What you are asked to do:
Look through the material below and report every line that includes "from".

Data excerpt:
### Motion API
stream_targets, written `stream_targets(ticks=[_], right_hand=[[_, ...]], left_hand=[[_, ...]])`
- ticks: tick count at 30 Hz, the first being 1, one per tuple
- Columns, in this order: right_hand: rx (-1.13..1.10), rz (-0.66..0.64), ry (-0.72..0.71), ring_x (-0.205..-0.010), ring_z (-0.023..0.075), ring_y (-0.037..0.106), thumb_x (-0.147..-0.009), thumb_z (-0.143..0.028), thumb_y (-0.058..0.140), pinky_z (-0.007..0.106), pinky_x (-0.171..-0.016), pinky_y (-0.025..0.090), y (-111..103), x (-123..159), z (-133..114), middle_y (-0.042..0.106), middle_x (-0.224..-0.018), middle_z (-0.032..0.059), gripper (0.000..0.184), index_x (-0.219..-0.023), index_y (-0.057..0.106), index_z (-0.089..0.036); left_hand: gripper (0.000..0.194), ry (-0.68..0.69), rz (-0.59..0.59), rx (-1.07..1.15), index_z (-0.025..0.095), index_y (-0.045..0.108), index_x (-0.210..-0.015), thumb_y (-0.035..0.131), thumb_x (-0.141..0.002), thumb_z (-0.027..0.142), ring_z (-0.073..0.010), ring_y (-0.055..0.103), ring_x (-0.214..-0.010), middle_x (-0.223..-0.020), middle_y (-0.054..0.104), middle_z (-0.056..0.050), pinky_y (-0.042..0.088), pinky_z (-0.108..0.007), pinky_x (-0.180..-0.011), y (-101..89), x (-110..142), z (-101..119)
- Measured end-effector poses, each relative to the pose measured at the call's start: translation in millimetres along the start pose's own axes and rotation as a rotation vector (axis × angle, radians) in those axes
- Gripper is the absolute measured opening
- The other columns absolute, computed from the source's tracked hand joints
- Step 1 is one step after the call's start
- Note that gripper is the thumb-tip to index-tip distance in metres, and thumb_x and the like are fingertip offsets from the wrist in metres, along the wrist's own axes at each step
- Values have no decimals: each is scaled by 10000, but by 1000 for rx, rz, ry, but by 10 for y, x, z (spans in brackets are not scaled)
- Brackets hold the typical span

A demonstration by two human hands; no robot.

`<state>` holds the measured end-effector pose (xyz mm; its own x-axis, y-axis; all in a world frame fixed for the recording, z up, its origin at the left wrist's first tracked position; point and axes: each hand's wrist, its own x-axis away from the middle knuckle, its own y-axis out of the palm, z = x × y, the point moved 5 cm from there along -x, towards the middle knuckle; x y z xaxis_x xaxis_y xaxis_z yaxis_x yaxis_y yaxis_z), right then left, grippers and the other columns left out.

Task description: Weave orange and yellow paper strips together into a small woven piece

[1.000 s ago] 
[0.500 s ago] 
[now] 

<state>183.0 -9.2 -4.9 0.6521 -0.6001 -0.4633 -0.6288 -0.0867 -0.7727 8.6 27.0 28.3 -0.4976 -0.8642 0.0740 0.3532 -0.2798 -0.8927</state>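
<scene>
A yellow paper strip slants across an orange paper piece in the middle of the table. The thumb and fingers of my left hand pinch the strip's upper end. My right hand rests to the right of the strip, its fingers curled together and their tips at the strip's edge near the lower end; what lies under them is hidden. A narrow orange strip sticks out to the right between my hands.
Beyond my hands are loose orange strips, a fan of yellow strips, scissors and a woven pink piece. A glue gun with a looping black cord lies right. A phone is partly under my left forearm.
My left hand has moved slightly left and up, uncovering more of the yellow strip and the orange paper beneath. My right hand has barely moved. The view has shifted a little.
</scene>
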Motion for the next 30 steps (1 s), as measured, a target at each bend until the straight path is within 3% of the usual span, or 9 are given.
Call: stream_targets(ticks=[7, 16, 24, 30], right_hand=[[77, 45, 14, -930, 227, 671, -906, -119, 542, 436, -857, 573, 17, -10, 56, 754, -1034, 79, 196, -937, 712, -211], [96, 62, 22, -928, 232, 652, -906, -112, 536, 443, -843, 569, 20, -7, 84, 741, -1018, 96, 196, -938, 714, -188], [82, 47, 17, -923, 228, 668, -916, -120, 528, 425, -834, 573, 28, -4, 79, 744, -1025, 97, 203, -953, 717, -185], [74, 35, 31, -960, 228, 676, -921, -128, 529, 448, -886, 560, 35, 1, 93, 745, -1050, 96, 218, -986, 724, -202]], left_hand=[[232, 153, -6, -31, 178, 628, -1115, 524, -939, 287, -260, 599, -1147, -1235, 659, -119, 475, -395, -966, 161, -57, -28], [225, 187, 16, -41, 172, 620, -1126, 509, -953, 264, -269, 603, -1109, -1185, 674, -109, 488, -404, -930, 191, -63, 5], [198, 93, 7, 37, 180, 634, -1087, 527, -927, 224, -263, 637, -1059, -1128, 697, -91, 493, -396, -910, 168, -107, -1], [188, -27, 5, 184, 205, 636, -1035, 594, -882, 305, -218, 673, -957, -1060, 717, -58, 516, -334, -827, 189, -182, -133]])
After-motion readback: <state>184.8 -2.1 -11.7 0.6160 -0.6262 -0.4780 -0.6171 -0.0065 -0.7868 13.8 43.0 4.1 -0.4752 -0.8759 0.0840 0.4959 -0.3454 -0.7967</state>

Written response:
- The other columns absolute, computed from the source's tracked hand joints
- Note that gripper is the thumb-tip to index-tip distance in metres, and thumb_x and the like are fingertip offsets from the wrist in metres, along the wrist's own axes at each step
`<state>` holds the measured end-effector pose (xyz mm; its own x-axis, y-axis; all in a world frame fixed for the recording, z up, its origin at the left wrist's first tracked position; point and axes: each hand's wrist, its own x-axis away from the middle knuckle, its own y-axis out of the palm, z = x × y, the point moved 5 cm from there along -x, towards the middle knuckle; x y z xaxis_x xaxis_y xaxis_z yaxis_x yaxis_y yaxis_z), right then left, grippers and the other columns left out.

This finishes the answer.